Monday 28 November 2022

Improving Slightly

Typically, the day after my previous post, there was a minor invasion of long-tailed tits on the suet balls, which was exactly what I hoped would happen when I put them out in the first place.

Long-tailed tits

There have been a few visits since but only in small numbers.

Otherwise sightings have been unremarkable, having been too preoccupied with other matters to chase up some of the rarities turning up at the coast, notably the pied wheatear that hung around entertaining the tourists at Whitley Bay skate park for several days.

Yesterday was better. I took a ride to the Cheese Factory via a very flooded Prestwick Carr. Disappointingly the feeders at the Carr were empty but there were several suspected redwing around, which I eventually managed to confirm with the binoculars though the resulting photos were poor.

Redwing

On the way out I noticed a couple walking along with a tripod and, sure enough, on the way back there was a small group of twitchers clustered on the track.

The main reason for the excitement was a couple of female hen harriers, one of which showed nicely for a while and I tracked it in the binoculars, getting mobbed at one point by a  crow. There were also several stonechats and a distant sparrowhawk but no sign of the short-eared owl. The redwings had also largely moved on.

But the strangest thing I saw was actually this orange peel fungus growing out of the Cheese Factory building edge.

Orange Peel Fungus

I’ve no idea how common these are but I’ve never seen one before.
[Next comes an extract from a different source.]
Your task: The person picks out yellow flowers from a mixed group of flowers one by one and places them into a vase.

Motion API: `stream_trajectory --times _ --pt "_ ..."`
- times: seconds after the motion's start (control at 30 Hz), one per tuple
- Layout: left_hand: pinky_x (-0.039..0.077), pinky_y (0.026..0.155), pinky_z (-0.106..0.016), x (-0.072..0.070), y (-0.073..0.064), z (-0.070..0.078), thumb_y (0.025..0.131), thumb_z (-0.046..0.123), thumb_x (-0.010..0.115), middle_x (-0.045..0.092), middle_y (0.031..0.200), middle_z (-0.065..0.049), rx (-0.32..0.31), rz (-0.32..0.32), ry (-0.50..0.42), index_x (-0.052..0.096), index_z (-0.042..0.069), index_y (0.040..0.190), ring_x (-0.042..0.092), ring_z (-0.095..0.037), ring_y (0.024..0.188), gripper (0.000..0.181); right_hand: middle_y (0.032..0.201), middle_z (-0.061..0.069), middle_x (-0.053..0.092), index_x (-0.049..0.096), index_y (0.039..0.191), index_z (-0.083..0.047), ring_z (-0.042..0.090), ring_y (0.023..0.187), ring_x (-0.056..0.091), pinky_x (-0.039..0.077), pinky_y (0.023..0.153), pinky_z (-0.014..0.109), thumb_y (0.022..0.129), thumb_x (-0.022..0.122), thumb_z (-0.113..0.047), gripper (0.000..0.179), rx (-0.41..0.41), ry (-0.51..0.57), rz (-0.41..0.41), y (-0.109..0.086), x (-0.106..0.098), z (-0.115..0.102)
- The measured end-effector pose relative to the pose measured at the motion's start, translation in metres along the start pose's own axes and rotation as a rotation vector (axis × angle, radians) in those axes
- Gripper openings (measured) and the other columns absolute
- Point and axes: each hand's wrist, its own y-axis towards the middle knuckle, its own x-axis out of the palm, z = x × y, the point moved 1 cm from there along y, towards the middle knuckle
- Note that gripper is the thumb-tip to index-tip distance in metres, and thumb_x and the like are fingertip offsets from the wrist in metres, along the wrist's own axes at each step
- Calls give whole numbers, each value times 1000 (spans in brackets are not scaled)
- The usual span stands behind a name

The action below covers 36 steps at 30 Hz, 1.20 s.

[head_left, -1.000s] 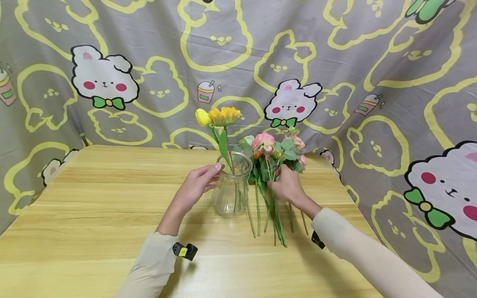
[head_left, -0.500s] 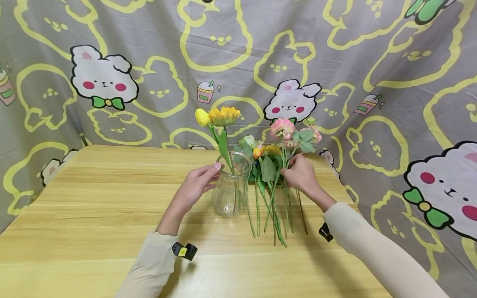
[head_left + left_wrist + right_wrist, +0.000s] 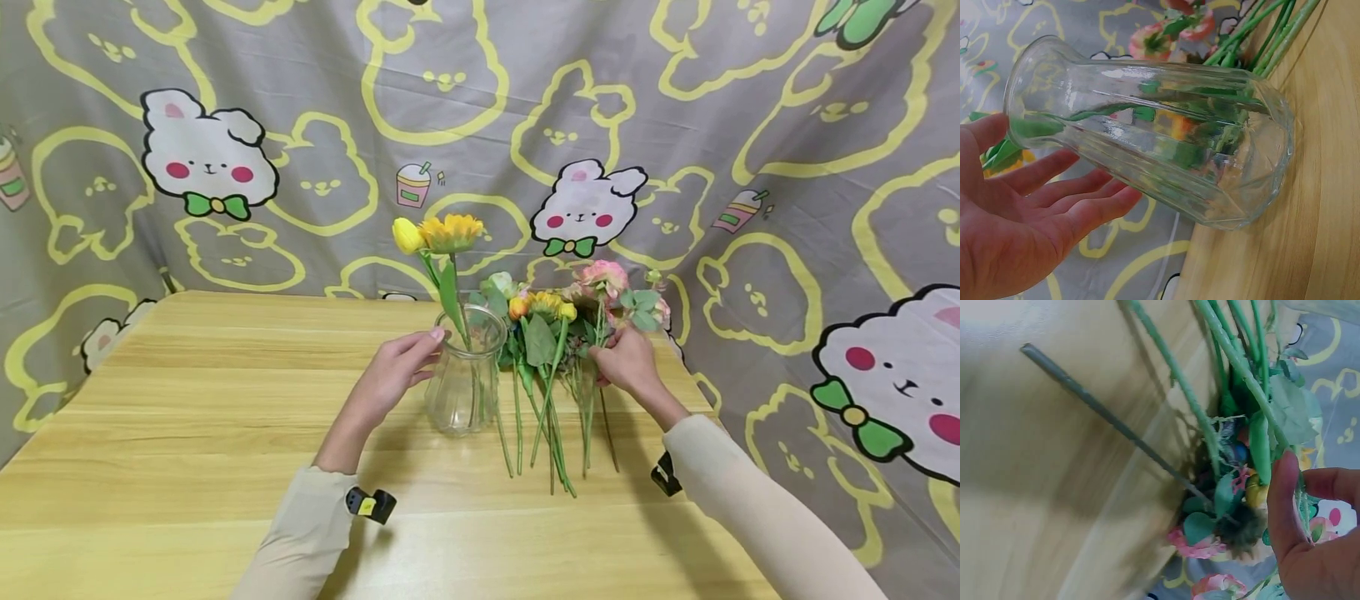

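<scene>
A clear glass vase (image 3: 450,404) stands upright on the table, holding a yellow tulip (image 3: 408,237) and a yellow-orange sunflower (image 3: 453,232). My left hand (image 3: 384,377) is at its left side, thumb at the rim. In the left wrist view its fingers (image 3: 1100,209) lie extended along the glass (image 3: 1147,125). To the right of the vase, my right hand (image 3: 630,364) pinches the green stem (image 3: 1302,509) of a pink flower (image 3: 603,278) between thumb and fingers. That bloom leans over the hand, close above the other flowers.
Several loose flowers lie right of the vase, among them another sunflower (image 3: 543,303), an orange bud (image 3: 518,307) and a whitish bloom (image 3: 501,286); their stems (image 3: 555,450) point toward me. A patterned grey curtain (image 3: 315,100) hangs behind the wooden table (image 3: 187,433).
My right hand has moved rightward with the pink flower, which rose and then came lower, uncovering the sunflower and a yellow bud in the pile. The left hand and vase have stayed put.
</scene>
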Motion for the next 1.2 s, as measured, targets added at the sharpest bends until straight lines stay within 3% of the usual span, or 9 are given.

It was so intricate, I even wondered if it had been sculpted by an artist, possibly from Red Leicester cheese…

Monday 14 November 2022

A pause in the action...

I'm not too sure why but I've seen remarkably little of note recently.  Perhaps the mild weather has meant that local birds are still finding plenty of food without visiting my garden.  Also I'm maybe just not so tuned in to looking out for birds above as more in the habit of looking down for bees and butterflies.  That's not to say there aren't plenty of interesting visitors stopping off on the Northumberland coast and makes me think that I must time my visit to Holy Island a little later next year.

Having failed in an attempt to see the subalpine warbler at Tynemouth on a bike ride two weeks ago, I thought things would change in the garden when I started putting out suet balls again but there was virtually no response when I hung them in the same location as last year.  Even yesterday I noted there were still a couple of bees around but various attempts to find an ivy bee have failed and only produced wasps.

One more promising note is that, for the first time in a while, I have seen an occasional coal tit coming to the feeders, and a robin has started to investigate the suet balls.  Otherwise it's been hedge-to-hedge jackdaws with the occasional blue tit, great tit or dunnock.

A brief walk at Chopwell Woods two days ago produced the usual - i.e. virtually nothing heard or seen apart from three grey squirrels.  

I had been lined up to go on a U3A visit to St Mary's Island today but had to cancel because of a domestic issue.

Slightly better was a bike ride yesterday.  Having got to Hexham without finding in the countryside except a rabbit and a big roost of chaffinches near the Tyne, I decided on a detour via Whittle Dene Lakes on the way home.  Here, alarmingly, two waters were closed because of blue algae, which seems remarkably late in the year.  However, there were a few cormorants, a single lapwing in flight and a kestrel hunting as well as a few canada geese and tufted ducks.

Unfortunately none of these resulted in a successful photo.

Which reminds me that I did very nearly get a good picture of a young kestrel perching in a nearby tree  last Tuesday - until it saw me!